Kritik | James Blake von „James Blake“

Küstler:
James Blake
Redaktions-Wertung:
Titel:
James Blake
Release:
4. Februar 2011
LeserInnen-Wertung:
Genre:

Minimalistisch. Mit diesem Wort lässt sich die Musik von James Blake wohl am ehesten charakterisieren. Der junge Londoner mischt Electro mit Avantgarde, Minimal mit Morphing, und lässt ab und zu auch mal durchhören, dass er eigentlich eine tolle Stimme hat. Seine Coverversion der Feist-Single „Limit To Your Love“ kursiert bereits seit einiger Zeit im Netz und wurde fast zwei Millionen Mal angeklickt. Dabei kann der ausgebildete Pianist deutlich mehr als nur adaptieren, wie er auf seinem Debüt-Album „James Blake“ beweist.
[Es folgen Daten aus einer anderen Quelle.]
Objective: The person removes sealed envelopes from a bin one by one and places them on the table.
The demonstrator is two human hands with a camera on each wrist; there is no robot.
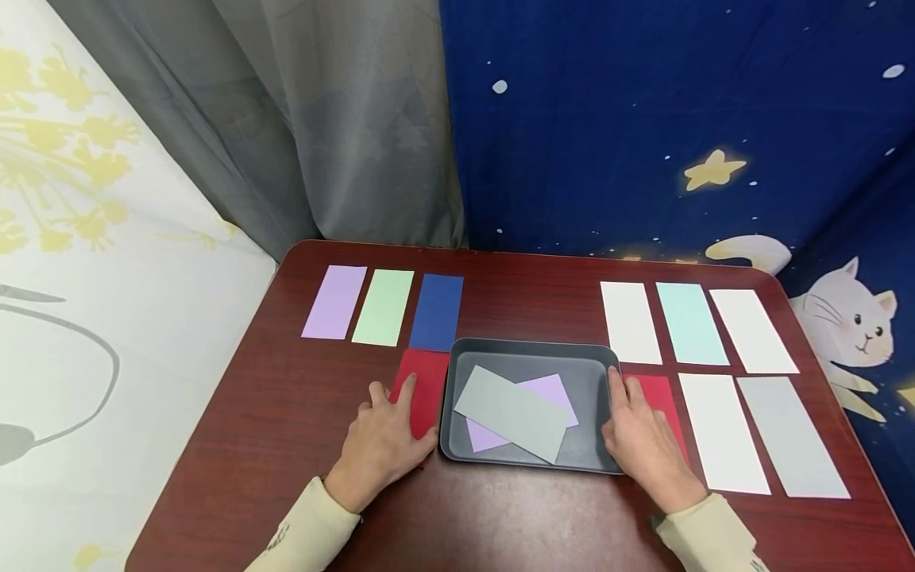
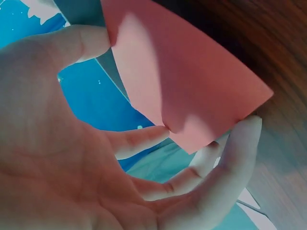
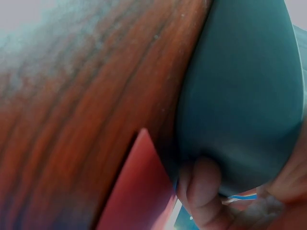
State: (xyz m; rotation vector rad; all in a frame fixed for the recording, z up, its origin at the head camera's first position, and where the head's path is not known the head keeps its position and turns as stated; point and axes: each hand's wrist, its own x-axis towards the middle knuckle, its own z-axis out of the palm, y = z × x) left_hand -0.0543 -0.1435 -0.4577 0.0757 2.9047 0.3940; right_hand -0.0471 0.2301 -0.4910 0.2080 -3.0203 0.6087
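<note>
My left hand (image 1: 382,437) holds a red card (image 1: 427,389) by its edges, left of a dark grey tray (image 1: 596,381). In the left wrist view the thumb is at one edge of the red card (image 2: 192,72) and fingertips are at other edges. My right hand (image 1: 646,441) grips the tray's right rim; in the right wrist view its fingers press the outer wall of the tray (image 3: 240,96). Inside the tray a grey card (image 1: 511,413) lies slanted across a lilac card (image 1: 549,389). Another red card (image 1: 661,401) lies partly hidden beside the right hand.
At the back left lie a lilac card (image 1: 334,302), a light green card (image 1: 383,308) and a dark blue card (image 1: 437,312). On the right are a mint card (image 1: 692,323), a grey card (image 1: 792,437) and white cards (image 1: 723,433). Curtains (image 1: 372,119) hang behind the table (image 1: 243,445).
</note>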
Dieses besteht aus elf Titeln, die unterschiedlicher kaum sein könnten. Blake entwirft Soundwelten, die sich mit nichts so recht vergleichen lassen und die eigentlich auch nur als Gesamtheit gesehen und verstanden werden können. Er mischt Genres, die sich auf den ersten Blick eigentlich nicht miteinander kombinieren lassen, zeigt sich mal zerbrechlich und verzerrt, dann wieder basslastig und elektronisch. Kurz: Hier ist eigentlich für jeden Geschmack etwas dabei.
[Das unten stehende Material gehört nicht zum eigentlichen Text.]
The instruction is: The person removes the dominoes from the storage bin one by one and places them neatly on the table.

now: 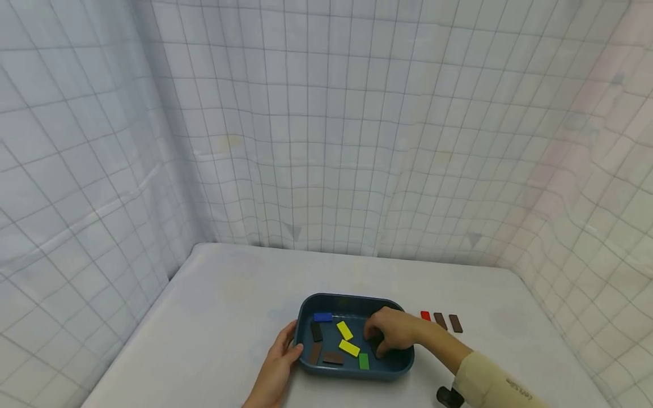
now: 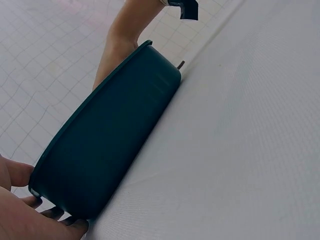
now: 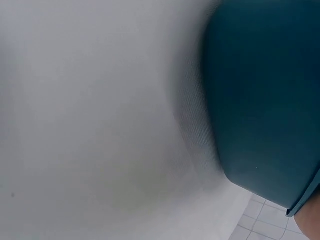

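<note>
A dark teal plastic basin [image 1: 348, 374] stands on the white table. My left hand [image 1: 275, 362] grips its left end, thumb at the rim and fingers along the outer wall; the left wrist view shows the basin's side [image 2: 105, 135]. Reaching over the right side, my right hand [image 1: 395, 328] has its fingers curled down around a black block [image 1: 376, 343], partly hidden beneath them. Inside the basin lie a blue block [image 1: 323, 317], another black block [image 1: 317, 331], two yellow blocks [image 1: 349, 348], two brown blocks [image 1: 333, 357] and a green block [image 1: 364, 361].
On the table right of the basin, a red block [image 1: 425, 315] and two brown blocks [image 1: 456, 323] lie in a row behind my right forearm. White gridded cloth [image 1: 316, 141] hangs around the table's back and sides.
</note>
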### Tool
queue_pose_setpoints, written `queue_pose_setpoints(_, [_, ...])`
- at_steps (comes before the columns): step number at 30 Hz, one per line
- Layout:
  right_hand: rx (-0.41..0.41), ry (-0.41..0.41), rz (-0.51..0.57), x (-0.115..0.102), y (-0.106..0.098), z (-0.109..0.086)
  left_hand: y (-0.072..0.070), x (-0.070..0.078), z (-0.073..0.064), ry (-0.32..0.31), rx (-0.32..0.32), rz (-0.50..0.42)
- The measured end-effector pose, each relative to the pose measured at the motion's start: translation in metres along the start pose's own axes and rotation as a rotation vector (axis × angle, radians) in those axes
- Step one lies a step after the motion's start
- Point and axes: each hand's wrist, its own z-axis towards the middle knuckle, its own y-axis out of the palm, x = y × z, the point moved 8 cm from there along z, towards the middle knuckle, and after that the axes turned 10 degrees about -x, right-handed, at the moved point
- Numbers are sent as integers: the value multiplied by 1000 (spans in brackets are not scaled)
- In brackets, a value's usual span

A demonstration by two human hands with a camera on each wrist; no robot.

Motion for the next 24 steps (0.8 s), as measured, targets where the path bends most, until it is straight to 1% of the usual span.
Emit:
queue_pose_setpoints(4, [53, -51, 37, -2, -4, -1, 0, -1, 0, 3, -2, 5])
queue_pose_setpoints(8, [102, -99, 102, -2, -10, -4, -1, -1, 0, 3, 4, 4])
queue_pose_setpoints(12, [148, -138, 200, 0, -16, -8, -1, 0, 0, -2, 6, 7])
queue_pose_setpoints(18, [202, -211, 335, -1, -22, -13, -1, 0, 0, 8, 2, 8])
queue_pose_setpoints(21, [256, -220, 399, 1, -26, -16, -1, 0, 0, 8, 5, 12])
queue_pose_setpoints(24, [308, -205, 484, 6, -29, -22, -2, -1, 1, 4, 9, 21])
Im Vergleich zu seinen bisherigen EPs singt James Blake aber auch und versucht sich nicht nur als virtuoser Sound-Architekt. Das gibt dem Ganzen einen völlig neuen Touch, macht ihn aber nicht unbedingt „kommerzieller“. James Blake macht ganz sicher keine Musik, die man zwischen Tür und Angel hört. Nichts, was mal eben im Hintergrund plänkelt, während man sich die Fußnägel schneidet. Es ist ein experimenteller Klang, auf den man sich einlassen MUSS, um ihn zu verstehen. Und zu fühlen.

Denn wer bislang dachte, dass Electro und Minimal nur mit ordentlich vielen bpm funktionieren, wird überrascht sein. James Blake lässt es langsam angehen. Minimalistisch eben. Und er erinnert damit an Radiohead, Moby und all die anderen Künstler, die ihren genialen Fantasien freien, musikalischen Lauf lassen. James selbst ist es egal, wie die Leute seinen Sound nennen. Für die einen ist es Dubstep, für die anderen vielleicht Folk. Er betrachtet das alles als gigantisches Kaleidoskop, in dem jeder etwas anderes sieht bzw. hört. Durch die elektronische Musik, die er in den letzten Jahren geschrieben hat, und auch durch den Wandel seiner selbst, hat er begonnen, seinen eigenen Stil zu begreifen. Er ist nicht mehr einfach nur Pianist. Er ist verliebt in die Musik und bereit jeden Weg zu gehen, den sie ihm bietet.